§ Work request: Retype all of the data that follows, line for line.

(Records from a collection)
======

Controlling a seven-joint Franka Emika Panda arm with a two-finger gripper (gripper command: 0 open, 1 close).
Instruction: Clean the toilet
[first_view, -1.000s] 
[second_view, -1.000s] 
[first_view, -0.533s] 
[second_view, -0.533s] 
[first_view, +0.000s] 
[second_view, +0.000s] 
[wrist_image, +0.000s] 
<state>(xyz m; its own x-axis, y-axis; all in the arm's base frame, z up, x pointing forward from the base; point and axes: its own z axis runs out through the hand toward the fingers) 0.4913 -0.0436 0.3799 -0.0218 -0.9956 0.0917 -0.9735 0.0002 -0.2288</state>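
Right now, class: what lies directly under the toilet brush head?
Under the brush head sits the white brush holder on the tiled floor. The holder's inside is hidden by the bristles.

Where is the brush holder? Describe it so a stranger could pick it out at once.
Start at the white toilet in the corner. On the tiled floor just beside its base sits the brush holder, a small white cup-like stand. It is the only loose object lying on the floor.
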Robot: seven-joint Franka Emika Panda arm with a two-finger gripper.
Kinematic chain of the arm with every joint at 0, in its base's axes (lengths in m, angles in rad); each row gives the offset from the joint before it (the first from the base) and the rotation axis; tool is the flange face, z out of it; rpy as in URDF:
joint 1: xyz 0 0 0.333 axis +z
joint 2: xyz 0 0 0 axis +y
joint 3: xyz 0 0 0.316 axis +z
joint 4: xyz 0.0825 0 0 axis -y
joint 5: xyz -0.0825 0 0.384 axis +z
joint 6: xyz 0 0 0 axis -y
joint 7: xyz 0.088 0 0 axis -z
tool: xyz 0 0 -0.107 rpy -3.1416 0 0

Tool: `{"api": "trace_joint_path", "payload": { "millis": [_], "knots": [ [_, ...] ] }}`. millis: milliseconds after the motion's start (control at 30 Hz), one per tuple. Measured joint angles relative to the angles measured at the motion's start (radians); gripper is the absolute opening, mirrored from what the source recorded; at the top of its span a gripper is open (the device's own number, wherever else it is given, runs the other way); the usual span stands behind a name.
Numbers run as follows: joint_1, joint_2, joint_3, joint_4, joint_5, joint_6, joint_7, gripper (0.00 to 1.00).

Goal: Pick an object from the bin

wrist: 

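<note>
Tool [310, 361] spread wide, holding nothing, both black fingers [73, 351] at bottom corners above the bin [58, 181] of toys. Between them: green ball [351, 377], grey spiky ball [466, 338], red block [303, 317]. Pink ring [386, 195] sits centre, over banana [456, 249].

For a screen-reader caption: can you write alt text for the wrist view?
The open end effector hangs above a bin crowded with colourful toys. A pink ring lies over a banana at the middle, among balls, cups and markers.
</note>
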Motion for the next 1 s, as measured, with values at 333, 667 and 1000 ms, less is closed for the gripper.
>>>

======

§ Output of the task:
Controlling a seven-joint Franka Emika Panda arm with a two-finger gripper (gripper command: 0 open, 1 close).
Instruction: Clean the toilet
[first_view, -1.000s] 
[second_view, -1.000s] 
[first_view, -0.533s] 
[second_view, -0.533s] 
[first_view, +0.000s] 
[second_view, +0.000s] 
[wrist_image, +0.000s] 
<state>(xyz m; its own x-axis, y-axis; all in the arm's base frame, z up, x pointing forward from the base; point and axes: its own z axis runs out through the hand toward the fingers) 0.4913 -0.0436 0.3799 -0.0218 -0.9956 0.0917 -0.9735 0.0002 -0.2288</state>
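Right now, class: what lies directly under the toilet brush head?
Under the brush head sits the white brush holder on the tiled floor. The holder's inside is hidden by the bristles.

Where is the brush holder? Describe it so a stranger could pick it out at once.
Start at the white toilet in the corner. On the tiled floor just beside its base sits the brush holder, a small white cup-like stand. It is the only loose object lying on the floor.
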Robot: seven-joint Franka Emika Panda arm with a two-finger gripper.
Kinematic chain of the arm with every joint at 0, in its base's axes (lengths in m, angles in rad); each row gives the offset from the joint before it (the first from the base) and the rotation axis; tool is the flange face, z out of it; rpy as in URDF:
joint 1: xyz 0 0 0.333 axis +z
joint 2: xyz 0 0 0 axis +y
joint 3: xyz 0 0 0.316 axis +z
joint 4: xyz 0.0825 0 0 axis -y
joint 5: xyz -0.0825 0 0.384 axis +z
joint 6: xyz 0 0 0 axis -y
joint 7: xyz 0.088 0 0 axis -z
tool: xyz 0 0 -0.107 rpy -3.1416 0 0

Tool: `{"api": "trace_joint_path", "payload": { "millis": [_], "knots": [ [_, ...] ] }}`. millis: milliseconds after the motion's start (control at 30 Hz), one per tuple. Measured joint angles relative to the angles measured at the motion's start (radians); gripper is the absolute opening, mirrored from what the source recorded; at the top of its span a gripper is open (the device's own number, wherever else it is given, runs the other way); the usual span stands behind a name.
Numbers run as follows: joint_1, joint_2, joint_3, joint_4, joint_5, joint_6, joint_7, gripper (0.00 to 1.00).

Goal: Pick an object from the bin

wrist: 

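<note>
Tool [310, 361] spread wide, holding nothing, both black fingers [73, 351] at bottom corners above the bin [58, 181] of toys. Between them: green ball [351, 377], grey spiky ball [466, 338], red block [303, 317]. Pink ring [386, 195] sits centre, over banana [456, 249].

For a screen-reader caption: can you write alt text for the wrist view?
The open end effector hangs above a bin crowded with colourful toys. A pink ring lies over a banana at the middle, among balls, cups and markers.
</note>
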Motion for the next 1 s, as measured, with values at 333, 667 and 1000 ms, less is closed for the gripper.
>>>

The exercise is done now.